→ **Required work**
Give each line of the records again exactly and omit every picture.

→ **Exercise material**
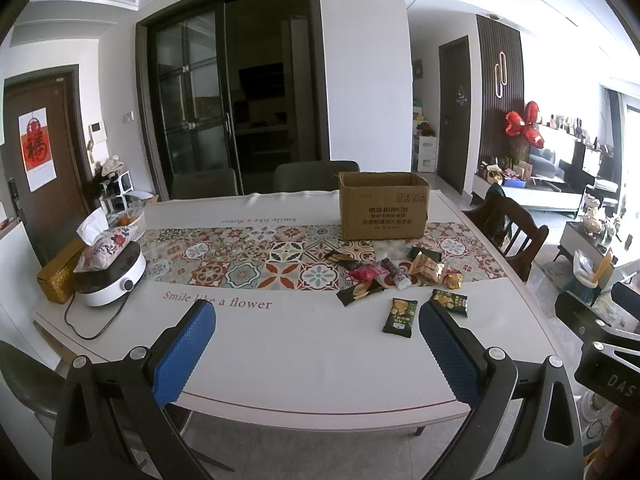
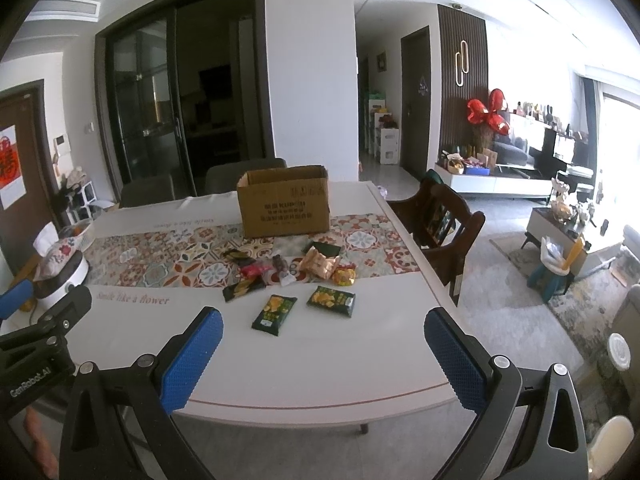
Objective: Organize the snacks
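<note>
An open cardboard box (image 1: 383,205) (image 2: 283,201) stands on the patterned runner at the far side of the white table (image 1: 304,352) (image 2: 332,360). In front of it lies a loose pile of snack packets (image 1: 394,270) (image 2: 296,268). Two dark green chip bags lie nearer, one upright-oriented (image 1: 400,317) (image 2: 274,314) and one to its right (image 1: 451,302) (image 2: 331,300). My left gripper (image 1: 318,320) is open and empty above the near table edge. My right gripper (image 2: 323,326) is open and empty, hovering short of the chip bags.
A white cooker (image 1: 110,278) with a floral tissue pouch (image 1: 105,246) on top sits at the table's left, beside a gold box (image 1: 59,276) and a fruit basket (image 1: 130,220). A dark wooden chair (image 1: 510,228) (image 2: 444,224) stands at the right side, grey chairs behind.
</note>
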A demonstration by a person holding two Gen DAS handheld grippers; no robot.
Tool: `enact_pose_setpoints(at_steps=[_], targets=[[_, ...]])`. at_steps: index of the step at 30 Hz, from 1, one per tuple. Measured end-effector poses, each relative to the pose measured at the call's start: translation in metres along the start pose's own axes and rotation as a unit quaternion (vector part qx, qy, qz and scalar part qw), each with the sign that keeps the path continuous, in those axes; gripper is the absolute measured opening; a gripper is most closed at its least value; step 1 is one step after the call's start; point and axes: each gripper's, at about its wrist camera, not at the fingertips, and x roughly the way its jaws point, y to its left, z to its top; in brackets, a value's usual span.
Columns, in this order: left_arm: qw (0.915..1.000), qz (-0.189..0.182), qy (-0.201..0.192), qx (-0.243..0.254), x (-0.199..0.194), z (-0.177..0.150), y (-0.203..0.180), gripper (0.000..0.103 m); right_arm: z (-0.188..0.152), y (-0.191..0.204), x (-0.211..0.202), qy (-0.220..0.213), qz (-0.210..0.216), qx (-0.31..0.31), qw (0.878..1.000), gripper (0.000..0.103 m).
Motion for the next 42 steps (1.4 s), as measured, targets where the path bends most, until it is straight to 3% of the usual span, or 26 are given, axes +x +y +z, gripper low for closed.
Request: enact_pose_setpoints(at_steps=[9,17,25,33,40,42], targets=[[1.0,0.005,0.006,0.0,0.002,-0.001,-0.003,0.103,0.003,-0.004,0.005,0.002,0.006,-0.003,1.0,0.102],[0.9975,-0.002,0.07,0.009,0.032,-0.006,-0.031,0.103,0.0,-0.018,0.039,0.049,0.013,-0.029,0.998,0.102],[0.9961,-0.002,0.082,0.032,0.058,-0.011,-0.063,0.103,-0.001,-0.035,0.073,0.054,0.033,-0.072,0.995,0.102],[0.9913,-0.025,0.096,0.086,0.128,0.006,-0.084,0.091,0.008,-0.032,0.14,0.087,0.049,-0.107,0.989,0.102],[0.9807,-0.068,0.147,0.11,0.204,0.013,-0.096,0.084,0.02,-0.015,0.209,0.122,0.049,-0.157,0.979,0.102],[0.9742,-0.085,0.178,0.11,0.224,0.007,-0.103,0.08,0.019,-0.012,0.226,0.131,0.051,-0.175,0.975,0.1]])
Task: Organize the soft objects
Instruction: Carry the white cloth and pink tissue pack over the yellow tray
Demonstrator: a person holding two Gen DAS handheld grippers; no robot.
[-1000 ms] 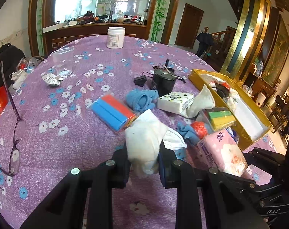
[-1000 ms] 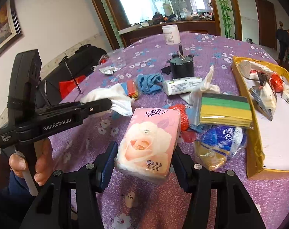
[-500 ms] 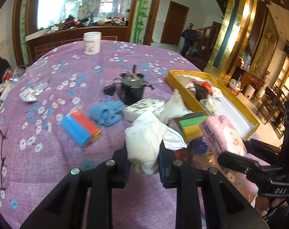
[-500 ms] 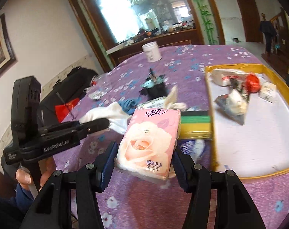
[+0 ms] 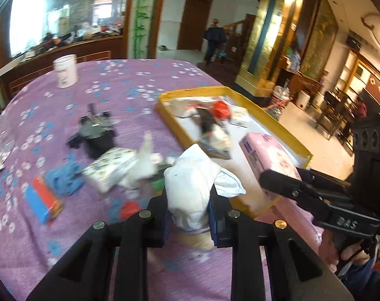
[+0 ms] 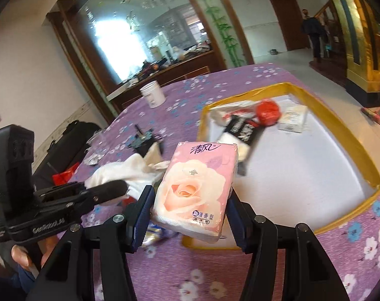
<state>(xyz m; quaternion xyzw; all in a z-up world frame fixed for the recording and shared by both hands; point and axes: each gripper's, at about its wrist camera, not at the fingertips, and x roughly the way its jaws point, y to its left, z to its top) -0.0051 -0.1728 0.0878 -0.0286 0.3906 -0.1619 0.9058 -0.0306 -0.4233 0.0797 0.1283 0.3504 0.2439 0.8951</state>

→ **Answer to this task**
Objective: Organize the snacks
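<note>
An open cardboard box (image 1: 383,205) (image 2: 283,201) stands on the patterned runner at the far side of the white table (image 1: 304,352) (image 2: 332,360). In front of it lies a loose pile of snack packets (image 1: 394,270) (image 2: 296,268). Two dark green chip bags lie nearer, one upright-oriented (image 1: 400,317) (image 2: 274,314) and one to its right (image 1: 451,302) (image 2: 331,300). My left gripper (image 1: 318,320) is open and empty above the near table edge. My right gripper (image 2: 323,326) is open and empty, hovering short of the chip bags.
A white cooker (image 1: 110,278) with a floral tissue pouch (image 1: 105,246) on top sits at the table's left, beside a gold box (image 1: 59,276) and a fruit basket (image 1: 130,220). A dark wooden chair (image 1: 510,228) (image 2: 444,224) stands at the right side, grey chairs behind.
</note>
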A demonstration by a person holding two Gen DAS handheld grippers; no robot.
Tool: `enact_pose_setpoints(at_steps=[_], targets=[[_, ...]])`. at_steps: index of the step at 30 Hz, from 1, one per tuple. Measured end-effector poses, each relative to the pose measured at the call's start: translation in metres along the start pose's own axes and rotation as a unit quaternion (vector part qx, qy, qz and scalar part qw), each with the sign that keeps the path continuous, in those axes; gripper is the absolute measured opening; a gripper is most closed at its least value; step 1 is one step after the call's start; point and axes: each gripper's, at about its wrist camera, not at the fingertips, and x roughly the way its jaws point, y to its left, z to its top; in brackets, a value's usual span.
Columns, in this order: left_arm: qw (0.915..1.000), qz (-0.189..0.182), qy (-0.201..0.192), qx (-0.243..0.254), x (-0.199..0.194), z (-0.177..0.150), y (-0.203..0.180), gripper (0.000..0.103 m); right_arm: z (-0.188..0.152), y (-0.191..0.204), x (-0.211..0.202), qy (-0.220..0.213), qz (-0.210..0.216), qx (-0.31..0.31), qw (0.878..1.000), gripper (0.000..0.103 m).
Motion for the next 42 steps (1.4 s), as measured, targets where the path bends most, until it is straight to 3% of the usual span, or 26 are given, axes +x +y +z, gripper low for closed.
Request: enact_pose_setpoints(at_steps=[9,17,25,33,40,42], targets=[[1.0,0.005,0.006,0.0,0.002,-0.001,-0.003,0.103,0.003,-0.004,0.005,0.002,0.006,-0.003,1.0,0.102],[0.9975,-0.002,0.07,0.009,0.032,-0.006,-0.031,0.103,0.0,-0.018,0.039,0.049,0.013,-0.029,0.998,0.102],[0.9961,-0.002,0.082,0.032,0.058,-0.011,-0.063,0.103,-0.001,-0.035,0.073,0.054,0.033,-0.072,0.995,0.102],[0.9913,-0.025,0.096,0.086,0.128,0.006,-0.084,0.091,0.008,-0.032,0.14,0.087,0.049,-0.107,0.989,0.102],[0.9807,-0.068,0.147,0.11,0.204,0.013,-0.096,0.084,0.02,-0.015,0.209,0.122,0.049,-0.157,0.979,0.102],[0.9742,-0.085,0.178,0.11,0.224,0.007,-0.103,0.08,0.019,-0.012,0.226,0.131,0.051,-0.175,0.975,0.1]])
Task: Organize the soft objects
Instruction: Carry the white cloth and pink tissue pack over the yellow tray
Demonstrator: a person holding two Gen DAS handheld grippers; no robot.
[-1000 ms] 
[-1000 ms] 
[-500 ms] 
[-500 ms] 
[+0 ms] 
[+0 ms] 
<state>(xyz m; quaternion xyzw; all in a z-up world frame fixed for the recording and shared by both hands; point and axes: each gripper's, at about its wrist camera, not at the fingertips, and x roughly the way its jaws point, y to its left, z to its top) -0.0051 -0.1728 0.0878 -0.0286 0.3906 -0.1619 0.9058 -0.0306 -0.4233 0.0797 0.1283 0.3504 0.2439 0.8951</state>

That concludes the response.